* What to work on
Even the shortest line counts, so transcribe all the data exactly.

* Source material
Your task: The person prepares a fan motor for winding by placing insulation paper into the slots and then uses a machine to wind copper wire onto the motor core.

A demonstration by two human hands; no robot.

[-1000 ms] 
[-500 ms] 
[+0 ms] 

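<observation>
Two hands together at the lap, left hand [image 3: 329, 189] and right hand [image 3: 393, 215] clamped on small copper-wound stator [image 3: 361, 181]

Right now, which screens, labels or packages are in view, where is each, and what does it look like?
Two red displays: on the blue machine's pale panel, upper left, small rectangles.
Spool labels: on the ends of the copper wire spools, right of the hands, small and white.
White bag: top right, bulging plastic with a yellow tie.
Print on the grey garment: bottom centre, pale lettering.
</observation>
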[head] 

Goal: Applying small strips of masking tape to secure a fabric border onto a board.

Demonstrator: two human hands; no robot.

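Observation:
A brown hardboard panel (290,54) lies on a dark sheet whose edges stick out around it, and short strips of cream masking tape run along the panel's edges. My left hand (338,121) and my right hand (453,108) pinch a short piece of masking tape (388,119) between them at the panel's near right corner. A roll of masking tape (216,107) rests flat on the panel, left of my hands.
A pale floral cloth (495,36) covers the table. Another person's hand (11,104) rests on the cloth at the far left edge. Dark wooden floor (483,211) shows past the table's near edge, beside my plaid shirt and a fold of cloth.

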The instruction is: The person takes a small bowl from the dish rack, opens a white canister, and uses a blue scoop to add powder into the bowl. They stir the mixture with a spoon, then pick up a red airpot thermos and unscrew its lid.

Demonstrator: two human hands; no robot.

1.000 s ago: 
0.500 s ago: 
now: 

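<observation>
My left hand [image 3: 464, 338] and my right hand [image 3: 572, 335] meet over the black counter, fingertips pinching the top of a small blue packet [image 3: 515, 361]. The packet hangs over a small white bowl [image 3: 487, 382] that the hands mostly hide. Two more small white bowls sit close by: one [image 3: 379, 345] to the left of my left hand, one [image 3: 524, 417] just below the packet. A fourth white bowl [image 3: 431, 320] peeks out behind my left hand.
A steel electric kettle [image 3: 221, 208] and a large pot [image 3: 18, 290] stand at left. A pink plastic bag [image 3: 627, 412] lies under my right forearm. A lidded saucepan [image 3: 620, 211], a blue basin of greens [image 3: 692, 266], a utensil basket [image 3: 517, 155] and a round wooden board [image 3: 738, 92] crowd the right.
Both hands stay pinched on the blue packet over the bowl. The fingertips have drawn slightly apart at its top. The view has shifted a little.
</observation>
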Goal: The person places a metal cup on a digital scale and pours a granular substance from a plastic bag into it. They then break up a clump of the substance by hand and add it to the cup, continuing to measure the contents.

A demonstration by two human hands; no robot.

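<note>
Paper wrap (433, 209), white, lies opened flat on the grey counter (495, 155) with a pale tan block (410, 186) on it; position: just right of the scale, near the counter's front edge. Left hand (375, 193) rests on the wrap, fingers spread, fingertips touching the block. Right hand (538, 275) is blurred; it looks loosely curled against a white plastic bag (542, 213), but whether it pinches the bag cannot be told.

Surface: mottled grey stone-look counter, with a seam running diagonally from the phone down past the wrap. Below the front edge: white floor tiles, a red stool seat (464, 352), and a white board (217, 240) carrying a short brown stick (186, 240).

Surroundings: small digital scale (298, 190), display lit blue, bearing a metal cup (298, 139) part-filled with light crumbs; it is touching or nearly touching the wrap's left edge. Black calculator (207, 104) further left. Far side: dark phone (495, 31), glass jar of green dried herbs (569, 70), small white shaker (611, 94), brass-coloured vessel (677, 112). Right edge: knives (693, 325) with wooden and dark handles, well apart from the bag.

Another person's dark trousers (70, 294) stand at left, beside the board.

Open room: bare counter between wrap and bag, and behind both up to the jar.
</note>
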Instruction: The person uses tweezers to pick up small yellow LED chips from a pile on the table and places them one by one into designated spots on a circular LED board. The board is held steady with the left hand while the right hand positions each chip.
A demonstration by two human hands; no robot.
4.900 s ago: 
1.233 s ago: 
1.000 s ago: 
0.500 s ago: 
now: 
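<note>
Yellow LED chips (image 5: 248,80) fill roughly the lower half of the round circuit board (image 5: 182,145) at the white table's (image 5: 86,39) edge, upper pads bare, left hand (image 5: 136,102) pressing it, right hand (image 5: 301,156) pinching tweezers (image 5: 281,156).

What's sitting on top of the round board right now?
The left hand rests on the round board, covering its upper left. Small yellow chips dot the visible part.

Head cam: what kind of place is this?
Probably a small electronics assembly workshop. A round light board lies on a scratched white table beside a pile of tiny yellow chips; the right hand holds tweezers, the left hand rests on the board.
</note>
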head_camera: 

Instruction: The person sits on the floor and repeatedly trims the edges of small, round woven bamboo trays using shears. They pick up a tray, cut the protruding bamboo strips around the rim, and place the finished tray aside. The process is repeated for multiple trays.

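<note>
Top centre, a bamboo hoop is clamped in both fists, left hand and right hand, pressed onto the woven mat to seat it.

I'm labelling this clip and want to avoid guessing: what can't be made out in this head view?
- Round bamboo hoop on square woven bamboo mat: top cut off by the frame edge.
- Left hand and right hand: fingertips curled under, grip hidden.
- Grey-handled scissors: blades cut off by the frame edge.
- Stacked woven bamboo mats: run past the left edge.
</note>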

* Written response
Your task: The person prepares a fan motor for winding by placing insulation paper into the slots and then uses a machine to wind copper wire onto the motor core.

A demonstration by two human hands; no robot.

[-1000 ms] 
[-500 ms] 
[+0 ms] 

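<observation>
Two hands together at the lap, left hand [image 3: 329, 189] and right hand [image 3: 393, 215] clamped on small copper-wound stator [image 3: 361, 181]

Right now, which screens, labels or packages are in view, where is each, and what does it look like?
Two red displays: on the blue machine's pale panel, upper left, small rectangles.
Spool labels: on the ends of the copper wire spools, right of the hands, small and white.
White bag: top right, bulging plastic with a yellow tie.
Print on the grey garment: bottom centre, pale lettering.
</observation>
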[head] 

Goal: Applying small strips of masking tape to secure a fabric border onto a board.

Demonstrator: two human hands; no robot.

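Observation:
A brown hardboard panel (290,54) lies on a dark sheet whose edges stick out around it, and short strips of cream masking tape run along the panel's edges. My left hand (338,121) and my right hand (453,108) pinch a short piece of masking tape (388,119) between them at the panel's near right corner. A roll of masking tape (216,107) rests flat on the panel, left of my hands.
A pale floral cloth (495,36) covers the table. Another person's hand (11,104) rests on the cloth at the far left edge. Dark wooden floor (483,211) shows past the table's near edge, beside my plaid shirt and a fold of cloth.
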
The instruction is: The person takes a small bowl from the dish rack, opens a white canister, and uses a blue scoop to add powder into the bowl. They stir the mixture with a spoon, then pick up a red airpot thermos and unscrew its lid.

Demonstrator: two human hands; no robot.

1.000 s ago: 
0.500 s ago: 
now: 

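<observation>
My left hand [image 3: 464, 338] and my right hand [image 3: 572, 335] meet over the black counter, fingertips pinching the top of a small blue packet [image 3: 515, 361]. The packet hangs over a small white bowl [image 3: 487, 382] that the hands mostly hide. Two more small white bowls sit close by: one [image 3: 379, 345] to the left of my left hand, one [image 3: 524, 417] just below the packet. A fourth white bowl [image 3: 431, 320] peeks out behind my left hand.
A steel electric kettle [image 3: 221, 208] and a large pot [image 3: 18, 290] stand at left. A pink plastic bag [image 3: 627, 412] lies under my right forearm. A lidded saucepan [image 3: 620, 211], a blue basin of greens [image 3: 692, 266], a utensil basket [image 3: 517, 155] and a round wooden board [image 3: 738, 92] crowd the right.
Both hands stay pinched on the blue packet over the bowl. The fingertips have drawn slightly apart at its top. The view has shifted a little.
</observation>
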Goal: The person places a metal cup on a digital scale and pours a granular substance from a plastic bag into it. They then break up a clump of the substance by hand and add it to the cup, continuing to measure the contents.

A demonstration by two human hands; no robot.

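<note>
Paper wrap (433, 209), white, lies opened flat on the grey counter (495, 155) with a pale tan block (410, 186) on it; position: just right of the scale, near the counter's front edge. Left hand (375, 193) rests on the wrap, fingers spread, fingertips touching the block. Right hand (538, 275) is blurred; it looks loosely curled against a white plastic bag (542, 213), but whether it pinches the bag cannot be told.

Surface: mottled grey stone-look counter, with a seam running diagonally from the phone down past the wrap. Below the front edge: white floor tiles, a red stool seat (464, 352), and a white board (217, 240) carrying a short brown stick (186, 240).

Surroundings: small digital scale (298, 190), display lit blue, bearing a metal cup (298, 139) part-filled with light crumbs; it is touching or nearly touching the wrap's left edge. Black calculator (207, 104) further left. Far side: dark phone (495, 31), glass jar of green dried herbs (569, 70), small white shaker (611, 94), brass-coloured vessel (677, 112). Right edge: knives (693, 325) with wooden and dark handles, well apart from the bag.

Another person's dark trousers (70, 294) stand at left, beside the board.

Open room: bare counter between wrap and bag, and behind both up to the jar.
</note>
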Instruction: The person uses tweezers to pick up small yellow LED chips from a pile on the table and places them one by one into designated spots on a circular LED board. The board is held steady with the left hand while the right hand positions each chip.
A demonstration by two human hands; no robot.
4.900 s ago: 
1.233 s ago: 
1.000 s ago: 
0.500 s ago: 
now: 
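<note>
Yellow LED chips (image 5: 248,80) fill roughly the lower half of the round circuit board (image 5: 182,145) at the white table's (image 5: 86,39) edge, upper pads bare, left hand (image 5: 136,102) pressing it, right hand (image 5: 301,156) pinching tweezers (image 5: 281,156).

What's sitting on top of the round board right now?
The left hand rests on the round board, covering its upper left. Small yellow chips dot the visible part.

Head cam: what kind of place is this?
Probably a small electronics assembly workshop. A round light board lies on a scratched white table beside a pile of tiny yellow chips; the right hand holds tweezers, the left hand rests on the board.
</note>
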head_camera: 

Instruction: The person sits on the floor and repeatedly trims the edges of small, round woven bamboo trays using shears. They pick up a tray, cut the protruding bamboo strips around the rim, and place the finished tray aside. The process is repeated for multiple trays.

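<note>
Top centre, a bamboo hoop is clamped in both fists, left hand and right hand, pressed onto the woven mat to seat it.

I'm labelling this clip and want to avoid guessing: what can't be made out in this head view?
- Round bamboo hoop on square woven bamboo mat: top cut off by the frame edge.
- Left hand and right hand: fingertips curled under, grip hidden.
- Grey-handled scissors: blades cut off by the frame edge.
- Stacked woven bamboo mats: run past the left edge.
</note>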

Nothing else is needed to finish the exercise.